Tahanea, Tuamotu 16°52.797 S // 144°35.297W 27/04/2008
Vent de panique à Tahanea
Plusieurs difficultés résident dans la navigation au sein de l’archipel des Tuamotu. A l’époque, les Tuam étaient appelés « archipel dangereux » et bon nombre de voiliers y on fait naufrage. On découvre encore de nos jours, des restes de bateaux sur les récifs, voir même des
bateaux complets. Plusieurs raisons à cela. Les atolls sont très bas sur l’eau et l’île apparaît toujours au dernier moment. Depuis le pont de Timshel, je les aperçois seulement à moins de 15 milles. De plus, entre
les atolls, il peut y avoir de forts courants et un sommeil un peu trop long, peut générer de belles surprises d’écarts de route… Mais avec nos outils de positionnement, ces problèmes sont résolus et peu de bateaux sont perdus aux Tuam, en navigation. Mais il nous reste encore quelques délicates situations…

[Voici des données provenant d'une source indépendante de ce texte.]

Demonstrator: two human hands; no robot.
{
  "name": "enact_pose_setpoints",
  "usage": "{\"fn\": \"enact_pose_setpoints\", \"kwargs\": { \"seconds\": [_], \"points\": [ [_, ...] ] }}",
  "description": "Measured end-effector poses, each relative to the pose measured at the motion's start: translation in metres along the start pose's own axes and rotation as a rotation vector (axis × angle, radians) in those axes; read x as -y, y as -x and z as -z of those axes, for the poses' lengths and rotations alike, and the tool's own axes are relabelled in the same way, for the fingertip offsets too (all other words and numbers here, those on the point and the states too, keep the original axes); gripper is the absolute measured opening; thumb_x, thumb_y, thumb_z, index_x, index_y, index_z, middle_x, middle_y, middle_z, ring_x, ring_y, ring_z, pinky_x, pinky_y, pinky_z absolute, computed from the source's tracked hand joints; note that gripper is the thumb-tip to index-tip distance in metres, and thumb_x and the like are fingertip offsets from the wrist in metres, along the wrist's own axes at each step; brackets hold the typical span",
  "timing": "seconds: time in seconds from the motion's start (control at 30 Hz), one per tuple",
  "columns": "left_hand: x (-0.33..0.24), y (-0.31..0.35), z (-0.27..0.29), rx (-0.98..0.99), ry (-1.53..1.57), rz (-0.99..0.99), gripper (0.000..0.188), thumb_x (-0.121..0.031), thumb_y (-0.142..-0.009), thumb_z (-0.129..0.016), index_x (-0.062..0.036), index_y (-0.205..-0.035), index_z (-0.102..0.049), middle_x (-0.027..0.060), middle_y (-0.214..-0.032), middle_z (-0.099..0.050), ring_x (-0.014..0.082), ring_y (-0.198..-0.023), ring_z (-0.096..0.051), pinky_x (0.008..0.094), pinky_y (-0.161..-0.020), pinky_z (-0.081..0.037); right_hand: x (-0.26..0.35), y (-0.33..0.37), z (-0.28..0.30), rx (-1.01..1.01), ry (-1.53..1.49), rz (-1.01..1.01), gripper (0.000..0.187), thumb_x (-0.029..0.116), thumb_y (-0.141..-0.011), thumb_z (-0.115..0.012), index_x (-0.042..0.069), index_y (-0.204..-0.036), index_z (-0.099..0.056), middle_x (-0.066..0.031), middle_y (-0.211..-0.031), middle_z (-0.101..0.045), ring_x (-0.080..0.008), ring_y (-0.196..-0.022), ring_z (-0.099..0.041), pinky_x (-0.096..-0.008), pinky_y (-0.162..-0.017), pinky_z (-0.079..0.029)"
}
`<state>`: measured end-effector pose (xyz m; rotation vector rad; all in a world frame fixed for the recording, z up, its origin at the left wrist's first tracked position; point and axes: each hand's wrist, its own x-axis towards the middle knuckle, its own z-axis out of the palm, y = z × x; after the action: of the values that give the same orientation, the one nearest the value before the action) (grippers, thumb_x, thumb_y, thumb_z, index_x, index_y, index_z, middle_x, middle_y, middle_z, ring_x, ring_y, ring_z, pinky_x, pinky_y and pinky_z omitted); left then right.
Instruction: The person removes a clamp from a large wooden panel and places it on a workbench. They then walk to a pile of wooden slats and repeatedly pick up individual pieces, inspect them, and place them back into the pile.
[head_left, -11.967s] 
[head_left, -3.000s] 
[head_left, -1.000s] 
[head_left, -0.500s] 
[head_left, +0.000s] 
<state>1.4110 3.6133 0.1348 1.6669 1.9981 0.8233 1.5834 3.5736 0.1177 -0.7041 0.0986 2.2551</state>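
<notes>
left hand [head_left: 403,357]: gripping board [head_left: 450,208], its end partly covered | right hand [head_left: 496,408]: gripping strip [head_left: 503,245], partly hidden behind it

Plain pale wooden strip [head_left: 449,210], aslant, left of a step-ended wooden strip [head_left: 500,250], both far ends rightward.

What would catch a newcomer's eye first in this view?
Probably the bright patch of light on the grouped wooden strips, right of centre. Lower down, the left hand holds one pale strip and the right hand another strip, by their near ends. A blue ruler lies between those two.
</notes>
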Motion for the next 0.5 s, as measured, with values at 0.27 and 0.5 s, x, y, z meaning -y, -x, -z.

La première, est l’entrée dans le lagon. (Seulement une quinzaine d’atolls sont pourvus de passes sur environ 76). Le courant peut y être très important, par exemple à Amanu, on avait plus de 10 nds de courant et à Hao, le record a été de 20 nds ! Bref, autant vous dire, que le timing horaire est judicieux. Le principe est simple. Pour simplifier l’explication, on entre au alentour de la marée haute, ce qui génère un courant entrant et puis pour sortir, l’inverse. Mais les problèmes, ne sont pas finis… Le mouillage peut y être délicat en raison des nombreuses patates de corail, qui jalonnent le fond. Les chaînes s’enroulent autour et finissent par casser si le vent tourne et que la houle se lève. Bon nombre de bateaux ont été perdus à cause de ça. La technique palliative est d’installer des bouées sur la chaîne, tous les
10 m environ, pour la faire « flotter » entre deux eaux et qu’ainsi elle puisse passer au dessus du corail lorsque le vent tourne. Les bouées, pas besoin d’en acheter, on les ramasse par dizaines sur le platier… Et puis, règle n°1 au Tuam, prendre la météo presque tous les jours ! Car si le vent doit tourner, il faut impérativement changer de
coté de l’atoll, pour remouiller toujours sous le vent (prévu) de la barrière de corail. C’est pour cela, que les atolls de taille raisonnable, sont conseillés.
Mais voilà, ça c’est la théorie, la pratique réserve parfois
bien des surprises…
Avant hier, j’arrive donc a Tahanea, la passe devait être praticable en fin de journée, mais je devais attendre 3 h devant… Alors, malgré le courant sortant, je tente de forcer, en passant par le coté bâbord et ça passe. En effet, plus tu longes le bord, moins le courant est fort,
voir parfois s’inverse…Bon a savoir… Le lendemain, je suis mouillé à coté de mes amis Thélème, le vent est de nord et la météo ne prévoit que du vent de nord pour les 3 prochains jours, avec le passage très au sud d’une dépression… Le soir, de gros nuages apparaissent et dès le début de la tombée de la nuit, le vent tourne à 180 degrés avec 20/25 nds, ce qui nous met face au vent mais surtout face aux vagues qui grossissent rapidement.
Moi, je n’ai plus que 2m dessous, les patates ne sont pas si loin… Et ça dur ainsi jusqu’à minuit, nous faisant tourner sur nous-mêmes une bonne dizaine de fois. Mais rien de cassé, la technique est éprouvée, le système des bouées a bien fonctionné. J’ai perdu dans la bataille
deux bouées, résultat immédiat, la chaîne est coincée à 12 m de profondeur. Heureusement, en deux heures de temps, avec l’aide de mon copain Richard, tout est démêlé et nous sommes parés pour une nouvelle couche qui finalement n’aura pas lieu.
Enfin, tout ça pour dire que même en mettant toutes les chances de son côté, aux Tuam, on n’est pas à l’abri d’un coup de bambou non signalé. On est ici, sans filet, et tout doit être appliqué dans les règles de l’art. Sinon, tu le payes instantanément.